Нечто подобное случилось в июле: пока писались, рассылались, читались и исполнялись грамоты о выборах, на восток из Нижнеколымска (одна изба с нагородней!), «для прииску новых неясачных людей», двинулся немногочисленный отряд Семена Дежнева. Этот очередной поход «встречь солнцу» в исторической ретроспективе оказался не менее значимым, чем предстоящий Земский собор и Соборное уложение. Последние очень быстро из настоящего стали достоянием прошлого. Дежнев же, того не ведая, больше трудился для будущего. Казаки, обогнув на ладьях Чукотский Нос (то есть открыв пролив между Америкой и Азией), весной 1649 года в устье реки Анадырь срубили острог — один из первых форпостов России на Тихом океане. Многотрудная сибирская эпопея в своем движении на северо-восток подошла к естественному рубежу — дальше был океан.
В Москве ничего не было известно об этих событиях. Да если бы и узнали, едва ли придали им большое значение. Такие новости обыкновенно не выходили за стены Сибирского приказа и интересовали верхи разве только с точки зрения пополнения государевой казны сибирским «мягким золотом» — мехами. К тому же верхи в эти месяцы погрязли в борьбе и интригах. Быть может, эта борьба не отличалась французской утонченностью или не достигала трагического накала английской революции, уже соткавшей траурное полотно для эшафота Карлу I. Однако и острота противостояния, и ставки, и даже борение страстей вполне сопоставимы. Из скромного отечественного арсенала придворной интриги были извлечены почти все средства, за исключением разве только злосчастных «корешков».

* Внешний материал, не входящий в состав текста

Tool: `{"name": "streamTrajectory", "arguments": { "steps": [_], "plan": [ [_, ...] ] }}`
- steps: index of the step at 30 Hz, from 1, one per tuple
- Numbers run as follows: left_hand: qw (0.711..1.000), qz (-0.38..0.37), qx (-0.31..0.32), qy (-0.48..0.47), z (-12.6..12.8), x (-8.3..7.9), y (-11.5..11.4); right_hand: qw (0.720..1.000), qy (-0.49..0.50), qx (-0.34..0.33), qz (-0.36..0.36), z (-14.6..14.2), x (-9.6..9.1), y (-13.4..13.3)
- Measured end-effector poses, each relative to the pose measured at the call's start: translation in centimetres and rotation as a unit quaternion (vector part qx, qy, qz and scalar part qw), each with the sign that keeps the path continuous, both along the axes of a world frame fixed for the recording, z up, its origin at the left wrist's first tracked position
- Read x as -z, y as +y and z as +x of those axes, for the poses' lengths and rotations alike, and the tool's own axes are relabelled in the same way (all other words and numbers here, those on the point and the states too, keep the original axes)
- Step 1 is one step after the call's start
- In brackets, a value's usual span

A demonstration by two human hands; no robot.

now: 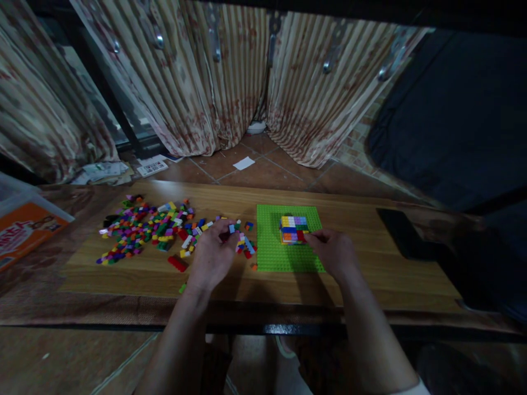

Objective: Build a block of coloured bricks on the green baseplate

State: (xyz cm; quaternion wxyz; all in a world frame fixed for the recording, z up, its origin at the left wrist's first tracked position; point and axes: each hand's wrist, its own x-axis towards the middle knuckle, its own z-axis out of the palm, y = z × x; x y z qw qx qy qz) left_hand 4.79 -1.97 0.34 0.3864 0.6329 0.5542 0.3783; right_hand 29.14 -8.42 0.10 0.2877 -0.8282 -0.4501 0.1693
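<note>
A green baseplate [275,249] lies on the wooden table [370,263] and carries a small multicoloured brick block [292,229]. My right hand [334,252] rests on the plate's right edge, its fingers pinched against the block's lower right corner by a red brick. My left hand [211,251] lies palm down left of the plate, fingers curled over loose bricks [242,244]; what they hold is hidden. A wide scatter of small coloured bricks [144,227] spreads to the left, with a longer red brick [177,264] in front of it.
An orange box [24,230] under a clear lid stands at the table's left end. A dark flat object [405,233] lies at the right. Striped curtains [230,77] hang behind, above a tiled floor with a paper scrap [244,163] and papers [102,171].
</note>
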Motion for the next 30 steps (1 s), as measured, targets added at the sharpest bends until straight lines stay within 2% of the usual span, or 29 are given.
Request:
{"name": "streamTrajectory", "arguments": {
  "steps": [11,19,30],
  "plan": [
    [1.000,-0.001,0.001,0.004,0.0,-0.2,-0.2,0.998,0.051,-0.038,-0.011,1.4,1.0,-0.1],
    [1.000,0.001,-0.001,0.004,0.1,-0.2,-0.1,1.000,0.024,-0.019,0.001,1.0,0.6,0.1],
    [1.000,0.007,0.003,0.006,0.0,-0.3,-0.2,0.999,0.047,-0.009,0.007,1.0,1.3,0.4]
  ]
}}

На этот раз Алексей Михайлович был не сторонним зрителем. Он поневоле оказался втянут в борьбу, решая задачи, которые раньше даже во сне не могли ему привидеться. Надо было «утишать» бунт и нормализовать положение в столице и в провинции. Следовало позаботиться о возвращении Морозова. В эти недели Кремль и Кириллов монастырь беспрестанно обменивались гонцами. Правда, от этих пересылок до нас дошло немногое: то, что писал царь своему воспитателю, не сохранилось. Зато сохранились царские грамотки монастырским властям. И эти грамотки очень показательны. Забота Алексея Михайловича о благополучии и жизни боярина доходила до мелочей. Царь знает, что на праздник Успения в обители собирается множество богомольцев, и выражает беспокойство: вдруг случится какое «дурно»? Тотчас следует пространное наставление игумену, чтоб тот жил «с великим береженьем».
В конце августа — новый поворот. Решено перевести Бориса Ивановича ближе к Москве. Алексей Михайлович вновь берется за перо. На этот раз он признает общеизвестное — Морозов принужден был покинуть столицу «для смутного времени», но теперь оно «нашим государьским счастьем… утихает», и потому скоро боярину следует в тайне оставить обитель. «Да отнюдь бы нихто не ведал, хотя и выедет куды, — поучал царь монастырские власти, — а есть ли сведаю, и вам быть казненными, а если убережете его, так и мне добро сделаете, и я вас пожалую так, чего от зачяла света такой милости не видали» [117].
Вскоре становится известным и новое местожительство боярина. «Игумен Афонасей и строитель Феоктист и келарь Саватей, — писал царь. — Как ся грамота придет, и вы известите приятелю моему и вместо отца моево родново боярину Борису Ивановичю Морозову, что время ему, воспитателю моему, ехать в деревню в тверскую ево, и сю грамоту ему покажите, и верьте ей. А вверху приписал я, государь царь, своею рукою у сей грамоты. А как придет ко мне Борис Иванович, и скажет про вас, по тому и милость моя к вам будет. И печать моя у сей грамоты, и вам бы верить сей грамоте, и отпустить ево с великой честью и з бережатыми, и чтобы берегли ево здоровья накрепко» [118].
Впрочем, утверждение царя, что «его государьским счастьем» мятеж унялся, оказалось несколько преждевременным. Очень скоро выяснилось, что Морозову не так-то легко вернуться. Противников у него по-прежнему было предостаточно. И не только при дворе. Царь и Милославский изо всех сил пытались переломить настроение низов. За челобитье о возвращении боярина стрельцам и посадским в октябре сулили большие награды. Будто бы от Алексея Михайловича по десять рублей, а от патриарха Иосифа по четыре.